- _ABOUT THIS EXERCISE_
Go through the listing and return every line with "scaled" in it.

── RECORD EXTRACTS ──

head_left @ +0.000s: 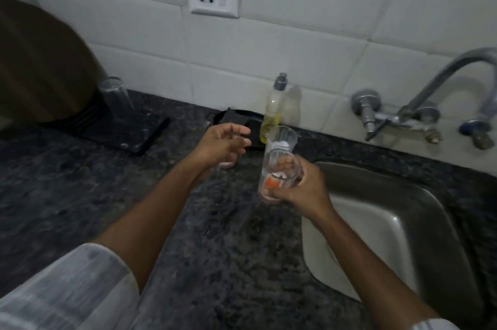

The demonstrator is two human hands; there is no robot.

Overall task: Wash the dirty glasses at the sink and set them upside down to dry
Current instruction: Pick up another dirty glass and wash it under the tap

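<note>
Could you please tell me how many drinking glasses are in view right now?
4: one upside down on the black mat, one upright behind, one in the right hand, one mostly hidden under the left hand.

A dark speckled stone worktop with a polished look is seen beside a dull brushed steel sink. Glossy white ceramic wall tiles are shown behind a grey metal tap and a clear plastic soap bottle. Two clear ribbed drinking glasses are smooth and shiny.
</note>
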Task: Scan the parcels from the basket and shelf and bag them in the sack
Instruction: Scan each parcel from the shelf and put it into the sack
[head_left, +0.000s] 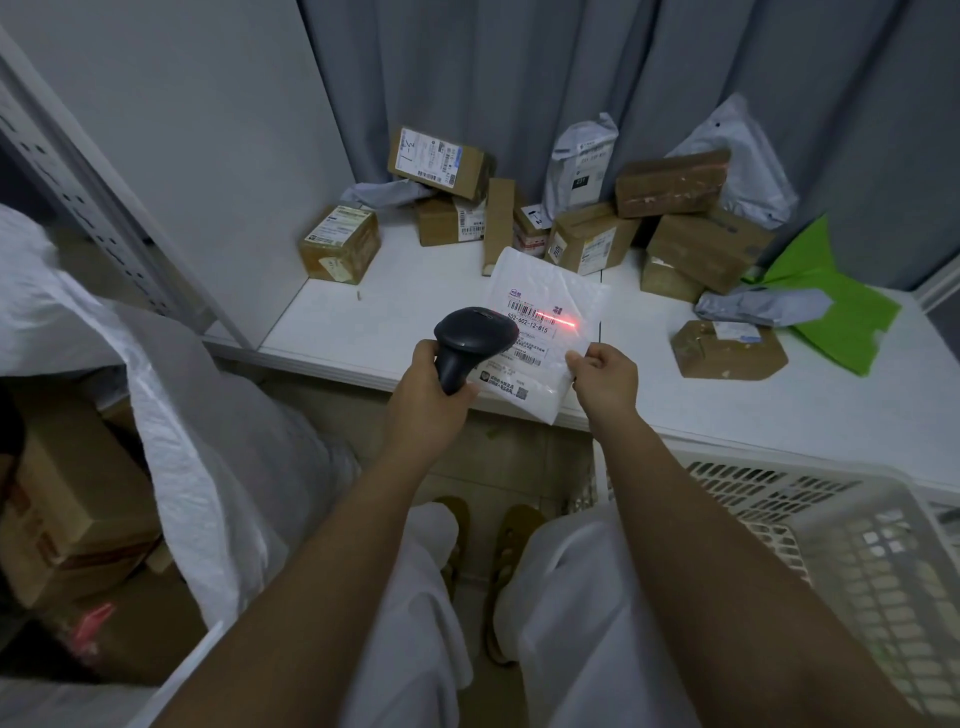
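Observation:
My left hand (423, 376) grips a black handheld scanner (467, 343) by its handle. Its red beam falls across the barcode label of a flat white mailer parcel (545, 291). My right hand (605, 374) pinches that parcel by its lower right edge and holds it up over the front of the white shelf (363, 332). The white woven sack (171, 415) stands open at the left with brown boxes (78, 509) inside. A white plastic basket (831, 530) sits at the lower right.
Several cardboard boxes (670, 182) and grey poly mailers (582, 161) are piled at the back of the shelf against a grey curtain. A green bag (841, 306) and a flat brown parcel (727, 351) lie at the right. A perforated shelf post (78, 187) rises at the left.

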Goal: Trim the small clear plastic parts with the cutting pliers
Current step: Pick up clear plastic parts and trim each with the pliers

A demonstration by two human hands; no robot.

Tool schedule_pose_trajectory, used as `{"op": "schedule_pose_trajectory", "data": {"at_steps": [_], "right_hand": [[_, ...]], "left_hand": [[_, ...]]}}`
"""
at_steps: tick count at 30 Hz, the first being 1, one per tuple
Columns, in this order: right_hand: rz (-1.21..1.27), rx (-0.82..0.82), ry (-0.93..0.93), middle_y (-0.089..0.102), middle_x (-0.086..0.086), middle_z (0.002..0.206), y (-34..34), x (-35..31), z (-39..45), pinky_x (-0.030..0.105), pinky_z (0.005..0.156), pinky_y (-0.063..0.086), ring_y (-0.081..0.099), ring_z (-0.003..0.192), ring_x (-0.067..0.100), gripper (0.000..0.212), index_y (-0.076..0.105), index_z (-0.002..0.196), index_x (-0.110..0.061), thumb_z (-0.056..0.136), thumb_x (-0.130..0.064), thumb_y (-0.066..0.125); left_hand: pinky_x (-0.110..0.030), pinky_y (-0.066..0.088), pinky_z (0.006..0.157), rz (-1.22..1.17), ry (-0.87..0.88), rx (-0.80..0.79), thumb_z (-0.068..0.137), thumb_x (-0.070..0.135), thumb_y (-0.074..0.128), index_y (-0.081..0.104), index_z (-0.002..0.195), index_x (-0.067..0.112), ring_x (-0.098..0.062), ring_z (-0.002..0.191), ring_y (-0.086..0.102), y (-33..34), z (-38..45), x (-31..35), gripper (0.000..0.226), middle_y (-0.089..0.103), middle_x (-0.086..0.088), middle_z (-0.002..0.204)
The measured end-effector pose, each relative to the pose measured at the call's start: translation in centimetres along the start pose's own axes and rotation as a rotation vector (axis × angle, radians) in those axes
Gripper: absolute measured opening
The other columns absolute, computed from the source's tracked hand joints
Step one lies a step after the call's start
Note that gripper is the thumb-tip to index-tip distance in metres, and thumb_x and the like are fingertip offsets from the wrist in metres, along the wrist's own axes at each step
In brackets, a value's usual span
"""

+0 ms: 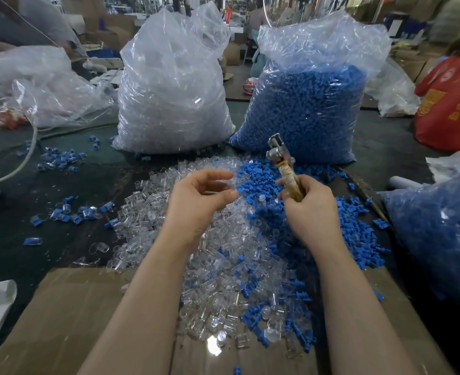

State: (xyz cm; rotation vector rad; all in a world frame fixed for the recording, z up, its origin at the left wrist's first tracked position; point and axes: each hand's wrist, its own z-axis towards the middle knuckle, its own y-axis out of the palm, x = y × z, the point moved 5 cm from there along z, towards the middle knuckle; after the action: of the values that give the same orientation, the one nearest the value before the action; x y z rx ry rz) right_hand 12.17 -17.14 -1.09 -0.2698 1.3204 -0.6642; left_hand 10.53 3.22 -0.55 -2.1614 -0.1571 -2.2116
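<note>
Gripping the cutting pliers (283,163) was the right hand (308,209); a clear part (223,185) seemed pinched by the left hand (196,204), above the desk's (69,190) pile. Fingertips risked being nicked if misaligned.

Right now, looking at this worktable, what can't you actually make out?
- Head view: whether the left hand pinches a clear part; anything at its fingers is see-through and blurred.
- The cutting pliers: the handles are hidden inside the right hand, and the tip is too small to show if it is open.
- Person in red: cut off by the right edge.
</note>
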Motion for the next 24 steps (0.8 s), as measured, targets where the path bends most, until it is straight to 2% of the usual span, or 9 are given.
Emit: {"op": "schedule_pose_trajectory", "data": {"at_steps": [2,5,7,9,13,17,19,21,24], "right_hand": [[0.081,-0.003,0.003,0.069,-0.006,0.081,0.1,-0.2,-0.1,0.022,0.048,0.04,0.051,0.052,0.005,0.015,0.066,0.095,-0.029,0.094,-0.017,0.057],[0.206,0.008,-0.002,0.069,-0.01,0.079,0.1,-0.6,-0.3,0.01,0.046,0.041,0.058,0.06,0.005,0.019,0.064,0.089,-0.032,0.095,-0.015,0.058],[0.238,0.01,-0.009,0.064,-0.008,0.068,0.3,-0.7,-0.3,0.014,0.044,0.039,0.05,0.051,0.008,0.02,0.064,0.087,-0.031,0.094,-0.014,0.058],[0.268,0.011,-0.017,0.051,-0.01,0.056,0.5,-0.7,-0.4,0.016,0.041,0.032,0.038,0.043,0.004,0.019,0.066,0.087,-0.028,0.094,-0.012,0.058],[0.324,-0.007,-0.067,0.047,-0.016,0.049,0.8,-1.4,-0.6,0.012,0.042,0.029,0.035,0.042,0.003,0.019,0.067,0.09,-0.028,0.095,-0.012,0.059],[0.399,-0.041,-0.149,0.055,-0.013,0.057,0.8,-3.0,-1.1,0.013,0.048,0.037,0.043,0.049,0.001,0.022,0.066,0.089,-0.031,0.094,-0.011,0.06],[0.4,-0.047,-0.17,0.064,-0.005,0.071,1.0,-3.5,-1.2,0.02,0.056,0.048,0.052,0.059,0.009,0.023,0.066,0.088,-0.031,0.093,-0.009,0.061],[0.381,-0.056,-0.169,0.066,0.004,0.079,1.2,-3.5,-1.3,0.028,0.065,0.051,0.059,0.073,0.021,0.018,0.066,0.091,-0.024,0.092,-0.007,0.061],[0.34,-0.056,-0.176,0.066,0.006,0.079,1.4,-3.4,-1.4,0.029,0.065,0.051,0.059,0.075,0.023,0.007,0.066,0.094,-0.015,0.091,-0.009,0.063]], "left_hand": [[-0.014,0.053,0.066,-0.017,0.003,-0.015,0.073,-0.001,0.078,0.072,0.096,0.02,-0.005,0.076,0.07,0.3,-0.1,0.0,0.032,0.075,0.003,0.084],[-0.017,0.055,0.07,-0.06,-0.008,-0.051,0.075,0.005,0.079,0.072,0.099,0.019,-0.007,0.079,0.07,0.9,-0.2,0.0,0.028,0.075,0.004,0.085],[-0.023,0.056,0.077,-0.101,-0.023,-0.071,0.08,0.012,0.077,0.072,0.102,0.019,-0.012,0.084,0.071,1.3,-0.3,0.0,0.023,0.076,0.001,0.089],[-0.024,0.057,0.079,-0.125,-0.02,-0.068,0.084,0.01,0.074,0.072,0.103,0.018,-0.015,0.084,0.072,1.6,-0.3,-0.1,0.021,0.076,-0.002,0.09],[-0.022,0.058,0.075,-0.145,-0.018,-0.032,0.084,0.003,0.074,0.069,0.105,0.013,-0.013,0.079,0.072,2.2,-0.5,0.0,0.024,0.075,-0.005,0.087],[-0.022,0.059,0.075,-0.163,-0.013,-0.038,0.084,0.002,0.073,0.07,0.096,0.012,-0.012,0.076,0.072,3.1,-0.7,0.0,0.016,0.076,-0.003,0.081],[-0.021,0.058,0.074,-0.184,-0.018,-0.04,0.083,0.002,0.074,0.073,0.095,0.01,-0.012,0.077,0.071,3.4,-0.7,0.0,0.014,0.076,-0.004,0.081],[-0.02,0.058,0.072,-0.197,-0.029,-0.029,0.081,0.003,0.077,0.074,0.093,0.008,-0.012,0.077,0.07,3.4,-0.7,-0.2,0.014,0.076,-0.005,0.081],[-0.017,0.056,0.07,-0.207,-0.032,0.005,0.08,0.002,0.077,0.074,0.09,0.009,-0.009,0.074,0.071,3.2,-0.6,-0.3,0.013,0.076,-0.004,0.08]]}}
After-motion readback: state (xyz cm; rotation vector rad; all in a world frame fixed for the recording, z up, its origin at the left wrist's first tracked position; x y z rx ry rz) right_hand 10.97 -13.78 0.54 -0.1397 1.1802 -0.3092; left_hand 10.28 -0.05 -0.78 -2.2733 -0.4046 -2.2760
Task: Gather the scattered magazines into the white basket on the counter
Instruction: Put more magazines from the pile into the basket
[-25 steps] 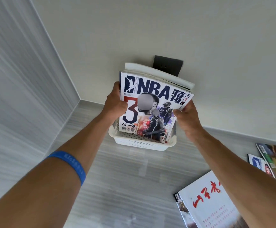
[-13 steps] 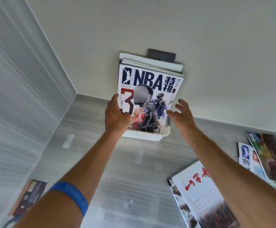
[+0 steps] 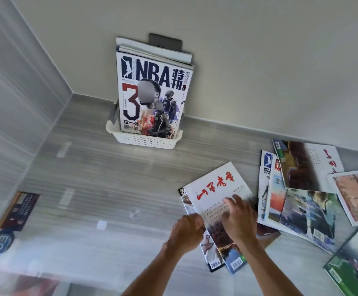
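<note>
The white basket (image 3: 143, 142) stands on the grey counter (image 3: 101, 180) against the back wall. It holds several upright magazines, with an NBA magazine (image 3: 152, 92) at the front. A white magazine with red characters (image 3: 214, 189) lies flat on another magazine (image 3: 211, 251) at the near right. My left hand (image 3: 186, 231) curls its fingers around this white magazine's left edge. My right hand (image 3: 239, 218) rests flat on its cover, fingers spread.
Several more magazines (image 3: 302, 189) overlap on the counter at the right. A dark booklet (image 3: 18, 210) and a round blue object (image 3: 1, 240) lie by the left wall. A dark wall socket (image 3: 165, 41) sits behind the basket.
Both hands let go of the NBA magazine, which now stands in the basket. They moved down and to the right onto the white magazine with red characters.
</note>
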`<state>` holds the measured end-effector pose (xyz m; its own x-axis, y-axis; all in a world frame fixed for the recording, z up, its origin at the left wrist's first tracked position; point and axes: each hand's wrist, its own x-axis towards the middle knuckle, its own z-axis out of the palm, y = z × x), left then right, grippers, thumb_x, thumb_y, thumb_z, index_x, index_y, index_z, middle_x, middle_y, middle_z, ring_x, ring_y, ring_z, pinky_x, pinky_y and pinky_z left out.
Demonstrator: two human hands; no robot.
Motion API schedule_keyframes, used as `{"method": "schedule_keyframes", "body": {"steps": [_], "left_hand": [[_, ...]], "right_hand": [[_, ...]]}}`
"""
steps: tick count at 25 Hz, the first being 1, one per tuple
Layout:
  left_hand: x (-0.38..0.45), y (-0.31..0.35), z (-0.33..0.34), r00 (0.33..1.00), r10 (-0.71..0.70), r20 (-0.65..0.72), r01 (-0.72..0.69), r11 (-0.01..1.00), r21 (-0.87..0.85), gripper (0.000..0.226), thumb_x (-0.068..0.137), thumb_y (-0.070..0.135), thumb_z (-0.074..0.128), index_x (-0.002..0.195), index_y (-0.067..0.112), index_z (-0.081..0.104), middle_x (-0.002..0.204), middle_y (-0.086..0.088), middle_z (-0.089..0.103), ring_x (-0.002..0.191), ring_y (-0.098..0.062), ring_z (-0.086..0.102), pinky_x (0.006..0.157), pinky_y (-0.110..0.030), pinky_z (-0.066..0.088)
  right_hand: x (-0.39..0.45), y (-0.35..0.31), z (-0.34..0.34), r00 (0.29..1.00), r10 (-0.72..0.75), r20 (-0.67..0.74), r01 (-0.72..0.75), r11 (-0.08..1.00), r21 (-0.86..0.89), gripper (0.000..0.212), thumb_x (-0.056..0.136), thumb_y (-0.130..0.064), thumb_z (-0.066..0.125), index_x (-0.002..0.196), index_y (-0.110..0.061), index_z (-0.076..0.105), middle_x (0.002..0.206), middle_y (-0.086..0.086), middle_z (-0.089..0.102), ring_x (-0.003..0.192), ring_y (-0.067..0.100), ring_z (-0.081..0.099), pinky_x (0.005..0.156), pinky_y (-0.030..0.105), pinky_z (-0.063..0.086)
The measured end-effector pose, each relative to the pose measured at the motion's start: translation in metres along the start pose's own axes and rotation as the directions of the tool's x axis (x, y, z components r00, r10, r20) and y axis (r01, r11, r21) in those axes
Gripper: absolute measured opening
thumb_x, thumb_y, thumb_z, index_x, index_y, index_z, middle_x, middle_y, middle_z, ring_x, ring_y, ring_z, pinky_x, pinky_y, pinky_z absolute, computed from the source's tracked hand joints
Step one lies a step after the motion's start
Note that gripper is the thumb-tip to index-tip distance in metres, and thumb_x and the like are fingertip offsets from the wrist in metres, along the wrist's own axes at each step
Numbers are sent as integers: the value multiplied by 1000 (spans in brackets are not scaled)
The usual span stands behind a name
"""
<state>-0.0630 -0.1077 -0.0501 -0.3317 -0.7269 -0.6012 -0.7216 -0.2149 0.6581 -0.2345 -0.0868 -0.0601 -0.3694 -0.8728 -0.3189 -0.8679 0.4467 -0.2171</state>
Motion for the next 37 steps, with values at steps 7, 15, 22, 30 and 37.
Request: {"method": "schedule_keyframes", "body": {"steps": [7, 15, 22, 30, 37], "left_hand": [[23, 26, 19, 878, -467, 107, 380, 545, -747, 34, 77, 13, 69, 109, 18, 57, 106, -7, 67, 86, -18, 60, 60, -26, 44], [35, 46, 52, 989, -81, -121, -18, 757, -653, 70, 72, -10, 44, 119, 41, 50, 113, 3, 70, 104, -19, 67, 77, -41, 62], [23, 32, -57, 891, 397, -219, -416, 525, -743, 56, 81, -19, 48, 134, -3, 40, 130, -12, 64, 123, -25, 59, 92, -31, 54], [2, 38, -207, 853, 512, -101, -491, 722, -487, 56, 88, 5, 59, 128, 44, 54, 133, 5, 63, 129, -18, 55, 103, -43, 49], [27, 46, -290, 562, 180, -808, -614, 744, -262, 19, 88, 0, 63, 105, 7, 71, 95, -7, 72, 73, 3, 63, 68, -19, 51]], "right_hand": [[-4, 39, 8, 972, 15, 236, 0, 998, -63, 63, 88, -46, 53, 144, -31, 28, 158, 5, 21, 132, 37, 43, 96, 48, 52], [4, 43, 0, 977, -47, 209, 33, 997, 68, 50, 90, -56, 48, 136, -35, 45, 149, -3, 41, 125, 24, 53, 90, 38, 52], [59, 7, -52, 984, 106, 146, -177, 716, 675, 79, 81, -23, 75, 146, -28, 29, 148, 5, 45, 117, 24, 55, 88, 34, 48], [102, -102, -101, 944, -266, 197, -25, 536, 844, 68, 63, -24, 74, 127, -38, 56, 114, -17, 70, 91, 8, 68, 64, 31, 44], [120, -163, -157, 968, -219, -119, 193, 354, 915, 11, 87, -7, 69, 81, -16, 69, 60, -9, 72, 56, 5, 70, 53, 17, 51]]}}
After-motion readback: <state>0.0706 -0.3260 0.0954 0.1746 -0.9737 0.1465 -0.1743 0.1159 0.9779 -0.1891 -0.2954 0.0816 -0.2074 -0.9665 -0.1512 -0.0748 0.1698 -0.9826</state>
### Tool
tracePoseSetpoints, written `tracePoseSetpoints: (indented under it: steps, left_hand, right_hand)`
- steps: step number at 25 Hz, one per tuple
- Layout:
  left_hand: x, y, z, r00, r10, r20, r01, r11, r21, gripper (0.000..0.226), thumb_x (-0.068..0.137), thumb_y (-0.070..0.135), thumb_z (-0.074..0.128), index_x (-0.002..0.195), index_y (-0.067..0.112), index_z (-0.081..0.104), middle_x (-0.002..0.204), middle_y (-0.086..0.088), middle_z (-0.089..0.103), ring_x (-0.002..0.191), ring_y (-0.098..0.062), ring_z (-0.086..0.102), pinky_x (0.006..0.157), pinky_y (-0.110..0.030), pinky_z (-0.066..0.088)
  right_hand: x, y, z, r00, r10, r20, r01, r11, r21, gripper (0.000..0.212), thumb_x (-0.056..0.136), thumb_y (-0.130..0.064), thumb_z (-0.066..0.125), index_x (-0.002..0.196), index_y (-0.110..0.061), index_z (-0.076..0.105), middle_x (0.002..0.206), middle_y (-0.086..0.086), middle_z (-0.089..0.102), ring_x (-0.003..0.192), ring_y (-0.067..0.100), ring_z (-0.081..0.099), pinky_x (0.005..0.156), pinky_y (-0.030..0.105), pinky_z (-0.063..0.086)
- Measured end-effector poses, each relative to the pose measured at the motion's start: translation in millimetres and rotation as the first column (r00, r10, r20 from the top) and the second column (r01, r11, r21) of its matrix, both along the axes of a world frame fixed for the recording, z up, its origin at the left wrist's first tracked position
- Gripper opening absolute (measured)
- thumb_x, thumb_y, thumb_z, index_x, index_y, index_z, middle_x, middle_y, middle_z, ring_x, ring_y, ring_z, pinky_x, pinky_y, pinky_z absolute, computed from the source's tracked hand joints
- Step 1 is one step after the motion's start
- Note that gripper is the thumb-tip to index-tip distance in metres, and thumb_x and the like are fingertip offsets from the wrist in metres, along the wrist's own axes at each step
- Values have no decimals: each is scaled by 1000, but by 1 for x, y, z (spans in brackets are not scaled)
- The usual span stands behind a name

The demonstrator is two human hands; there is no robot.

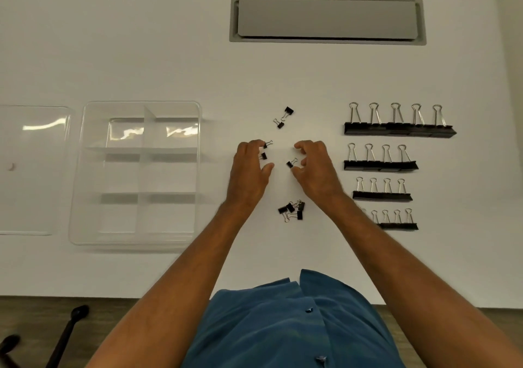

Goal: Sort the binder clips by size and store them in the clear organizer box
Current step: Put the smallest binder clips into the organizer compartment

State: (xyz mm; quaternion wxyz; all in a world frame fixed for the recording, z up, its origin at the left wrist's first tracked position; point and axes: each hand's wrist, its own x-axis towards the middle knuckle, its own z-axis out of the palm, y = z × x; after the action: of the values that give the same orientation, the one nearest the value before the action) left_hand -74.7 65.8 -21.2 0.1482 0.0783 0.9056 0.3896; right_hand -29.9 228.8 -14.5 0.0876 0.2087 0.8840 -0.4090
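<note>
**Both hands on the smallest clips at mid-table**

The left hand has its fingers curled over two tiny black binder clips: one pokes out past the fingertips with its wire handle showing, the other sits just under the fingers beside the thumb. Whether the fingers truly pinch them or merely rest on them cannot be made out, since the fingertips hide the contact. The right hand is curled too, with one small clip at the tip of its thumb; the index finger arches above it, and the clip's handle end is partly hidden between them, so the hold cannot be told.

Between the forearms, nearer the person, lies a loose cluster of small clips, tangled so that their count is hard to read. Beyond the hands, two more small clips lie touching by their handles.

To the right, four sorted rows stand in line, largest farthest: the largest row, the second row, the third row and the nearest row, whose left end is covered by the right forearm.

To the left sits the clear organizer box, its dividers faint and washed out by glare. Its lid lies further left, cut off by the frame edge. All rest on the white table, with a grey cable hatch set in at the far side.
</note>
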Motion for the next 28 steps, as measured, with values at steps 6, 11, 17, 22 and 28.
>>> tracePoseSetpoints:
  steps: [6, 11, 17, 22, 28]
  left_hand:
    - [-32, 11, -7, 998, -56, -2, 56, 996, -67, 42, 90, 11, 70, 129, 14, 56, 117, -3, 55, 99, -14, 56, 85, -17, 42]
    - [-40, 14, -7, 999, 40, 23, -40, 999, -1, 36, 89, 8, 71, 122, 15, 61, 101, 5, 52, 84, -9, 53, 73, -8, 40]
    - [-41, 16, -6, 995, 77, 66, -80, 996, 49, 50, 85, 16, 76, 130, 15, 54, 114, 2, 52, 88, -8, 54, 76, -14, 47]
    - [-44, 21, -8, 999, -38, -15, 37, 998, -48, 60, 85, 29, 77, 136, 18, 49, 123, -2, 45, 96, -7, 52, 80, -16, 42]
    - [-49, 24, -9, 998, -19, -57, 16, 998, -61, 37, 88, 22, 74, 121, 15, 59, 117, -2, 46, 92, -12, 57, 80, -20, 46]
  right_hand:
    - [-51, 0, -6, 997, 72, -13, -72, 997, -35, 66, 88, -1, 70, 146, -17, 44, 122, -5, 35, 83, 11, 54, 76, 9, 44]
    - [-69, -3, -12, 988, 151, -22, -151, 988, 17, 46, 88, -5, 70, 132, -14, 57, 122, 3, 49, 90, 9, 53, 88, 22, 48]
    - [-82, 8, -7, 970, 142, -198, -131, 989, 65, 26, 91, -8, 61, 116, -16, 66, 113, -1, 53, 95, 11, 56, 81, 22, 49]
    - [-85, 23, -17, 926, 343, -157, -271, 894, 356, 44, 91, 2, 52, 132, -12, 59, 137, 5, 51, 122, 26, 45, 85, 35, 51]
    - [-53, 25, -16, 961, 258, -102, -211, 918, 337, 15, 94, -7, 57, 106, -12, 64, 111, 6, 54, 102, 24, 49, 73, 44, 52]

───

- _OUTPUT OF THE EXERCISE_
Numbers are sent as integers: the value multiplied by 1000 (spans in brackets are not scaled)
- Values have no decimals: each is scaled by 1000, but by 1 for x, y, z (spans in brackets are not scaled)

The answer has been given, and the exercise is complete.